The problem: What is needed is a word-for-word copy of the lines below from the one with "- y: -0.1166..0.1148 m" through the one with "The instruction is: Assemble", both included, with every picture left out.
** Opening Entries supplied block **
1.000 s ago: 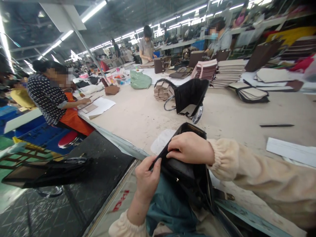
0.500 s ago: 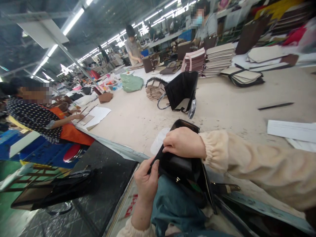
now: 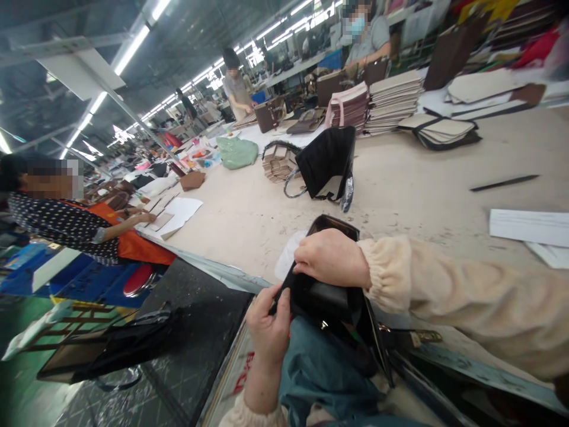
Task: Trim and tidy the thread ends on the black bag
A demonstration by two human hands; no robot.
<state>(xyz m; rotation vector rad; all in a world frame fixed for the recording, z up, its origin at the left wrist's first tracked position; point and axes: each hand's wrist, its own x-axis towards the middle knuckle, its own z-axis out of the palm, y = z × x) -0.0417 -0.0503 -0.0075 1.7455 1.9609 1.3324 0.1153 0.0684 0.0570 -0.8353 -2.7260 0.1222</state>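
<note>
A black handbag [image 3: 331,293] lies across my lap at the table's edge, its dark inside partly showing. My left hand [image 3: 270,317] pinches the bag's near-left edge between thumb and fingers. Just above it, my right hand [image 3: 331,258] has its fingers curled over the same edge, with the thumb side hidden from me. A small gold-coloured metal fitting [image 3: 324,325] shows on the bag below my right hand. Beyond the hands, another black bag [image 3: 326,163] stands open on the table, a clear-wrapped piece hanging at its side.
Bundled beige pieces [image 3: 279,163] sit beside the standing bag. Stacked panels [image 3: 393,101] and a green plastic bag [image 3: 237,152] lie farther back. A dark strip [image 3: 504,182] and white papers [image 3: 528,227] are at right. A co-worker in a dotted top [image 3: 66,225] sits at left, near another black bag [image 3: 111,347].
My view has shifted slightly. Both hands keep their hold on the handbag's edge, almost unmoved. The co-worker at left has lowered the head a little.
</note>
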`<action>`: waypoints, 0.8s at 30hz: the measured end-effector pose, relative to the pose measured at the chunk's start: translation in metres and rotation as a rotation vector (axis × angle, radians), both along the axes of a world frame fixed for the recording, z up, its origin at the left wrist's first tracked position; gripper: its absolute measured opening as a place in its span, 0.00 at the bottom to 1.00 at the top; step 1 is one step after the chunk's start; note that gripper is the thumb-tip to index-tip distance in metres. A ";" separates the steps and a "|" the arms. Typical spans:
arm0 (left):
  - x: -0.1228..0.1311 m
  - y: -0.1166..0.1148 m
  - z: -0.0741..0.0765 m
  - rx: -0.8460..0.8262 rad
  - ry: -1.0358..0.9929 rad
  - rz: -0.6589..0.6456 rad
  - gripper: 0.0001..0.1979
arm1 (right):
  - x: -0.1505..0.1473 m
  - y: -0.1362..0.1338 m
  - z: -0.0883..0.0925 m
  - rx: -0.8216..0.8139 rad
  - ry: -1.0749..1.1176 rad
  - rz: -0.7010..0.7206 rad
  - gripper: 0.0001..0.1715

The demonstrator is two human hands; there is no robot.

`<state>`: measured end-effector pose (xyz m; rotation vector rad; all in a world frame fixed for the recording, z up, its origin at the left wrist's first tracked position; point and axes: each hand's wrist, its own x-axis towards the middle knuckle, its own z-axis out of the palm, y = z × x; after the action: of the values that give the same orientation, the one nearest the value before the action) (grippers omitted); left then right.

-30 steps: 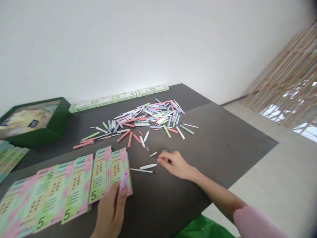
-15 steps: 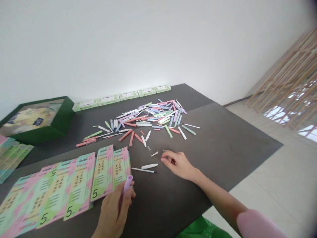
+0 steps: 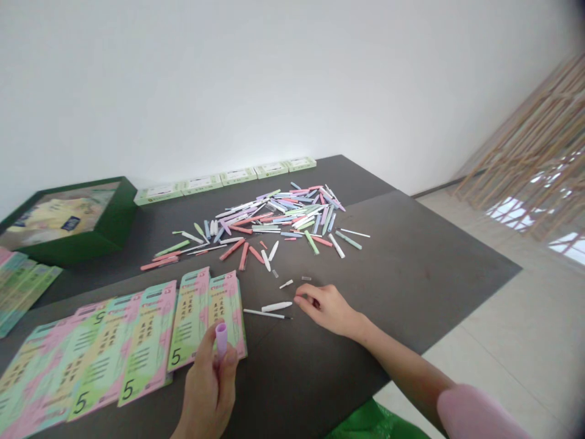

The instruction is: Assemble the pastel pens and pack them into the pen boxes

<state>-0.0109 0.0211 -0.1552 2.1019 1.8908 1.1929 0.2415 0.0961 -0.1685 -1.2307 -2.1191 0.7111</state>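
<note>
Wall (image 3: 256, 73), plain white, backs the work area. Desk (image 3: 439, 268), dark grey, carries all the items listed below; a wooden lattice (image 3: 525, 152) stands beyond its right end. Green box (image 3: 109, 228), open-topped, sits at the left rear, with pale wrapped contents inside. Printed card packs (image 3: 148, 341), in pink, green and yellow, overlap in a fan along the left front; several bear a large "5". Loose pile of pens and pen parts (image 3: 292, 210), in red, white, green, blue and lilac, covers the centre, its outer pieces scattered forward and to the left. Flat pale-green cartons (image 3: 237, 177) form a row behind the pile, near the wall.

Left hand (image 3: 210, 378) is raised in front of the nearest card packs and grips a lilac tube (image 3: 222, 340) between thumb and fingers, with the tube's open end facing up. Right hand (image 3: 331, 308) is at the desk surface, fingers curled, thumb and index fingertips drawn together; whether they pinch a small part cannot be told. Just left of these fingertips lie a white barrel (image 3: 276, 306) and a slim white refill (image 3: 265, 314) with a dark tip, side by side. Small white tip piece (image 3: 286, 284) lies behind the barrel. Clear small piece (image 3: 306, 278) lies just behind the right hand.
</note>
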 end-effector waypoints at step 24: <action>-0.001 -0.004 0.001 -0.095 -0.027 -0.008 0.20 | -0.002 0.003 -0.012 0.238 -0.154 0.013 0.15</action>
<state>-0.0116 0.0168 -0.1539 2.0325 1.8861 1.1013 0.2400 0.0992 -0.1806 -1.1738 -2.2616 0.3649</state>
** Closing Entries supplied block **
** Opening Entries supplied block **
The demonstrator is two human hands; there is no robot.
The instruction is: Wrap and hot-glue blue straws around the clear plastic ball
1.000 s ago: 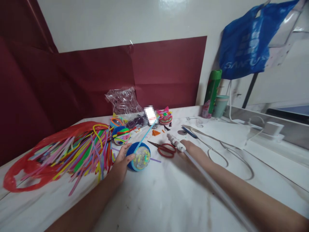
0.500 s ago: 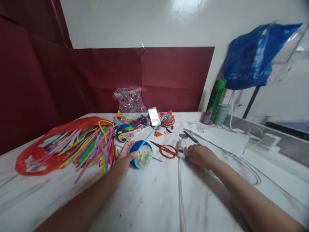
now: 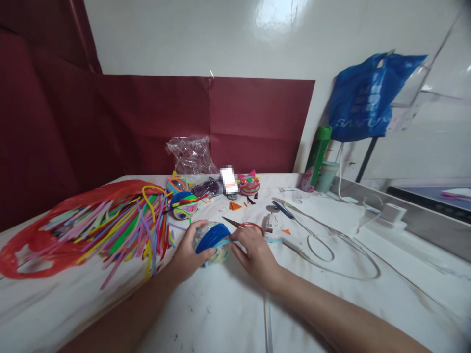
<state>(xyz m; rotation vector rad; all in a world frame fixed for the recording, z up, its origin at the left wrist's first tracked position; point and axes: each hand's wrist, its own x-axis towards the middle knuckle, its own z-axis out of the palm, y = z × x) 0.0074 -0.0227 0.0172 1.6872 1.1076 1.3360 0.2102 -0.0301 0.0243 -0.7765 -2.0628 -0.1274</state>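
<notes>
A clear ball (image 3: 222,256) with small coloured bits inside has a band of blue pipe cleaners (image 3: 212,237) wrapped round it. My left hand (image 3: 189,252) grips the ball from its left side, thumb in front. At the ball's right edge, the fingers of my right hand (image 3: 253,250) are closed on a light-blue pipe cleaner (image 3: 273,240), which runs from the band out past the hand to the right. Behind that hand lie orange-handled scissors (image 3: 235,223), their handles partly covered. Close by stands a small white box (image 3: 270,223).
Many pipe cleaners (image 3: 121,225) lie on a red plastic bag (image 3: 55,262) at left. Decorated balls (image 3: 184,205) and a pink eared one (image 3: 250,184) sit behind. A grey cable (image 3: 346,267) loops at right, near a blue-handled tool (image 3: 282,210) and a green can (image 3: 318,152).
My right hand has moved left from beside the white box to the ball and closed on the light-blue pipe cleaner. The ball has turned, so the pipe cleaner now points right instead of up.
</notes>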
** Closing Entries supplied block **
Expected output:
  - y: -0.1166..0.1148 m
  - z: -0.0741..0.0765 m
  - rx: -0.8460..0.8262 rad
  - ry: -1.0358..0.9929 rad
  - rz: -0.6589..0.6456 rad
  - gripper: 0.0001..0.1979
arm1 (right):
  - x: -0.1505..0.1473 m
  - y: -0.1362..0.1338 m
  - z: -0.0883..0.0925 m
  - rx: -0.8216..0.8139 rad
  - ry: -1.0749..1.1176 rad
  - rz: -0.7010..0.7206 rad
  - gripper: 0.0001..0.1715

The demonstrator is two human hands; there is no robot.

`<state>`: measured end-effector pose (xyz m; rotation vector rad; all in a world frame fixed for the recording, z up, its origin at the left wrist's first tracked position; point and axes: each hand's wrist, its own x-axis towards the middle knuckle, its own z-axis out of the palm, y = z × x; after the action: of the values that give the same orientation, the one nearest the value before the action) (grippers omitted); left then right.

-30 steps: 
-15 steps: 
+0 steps: 

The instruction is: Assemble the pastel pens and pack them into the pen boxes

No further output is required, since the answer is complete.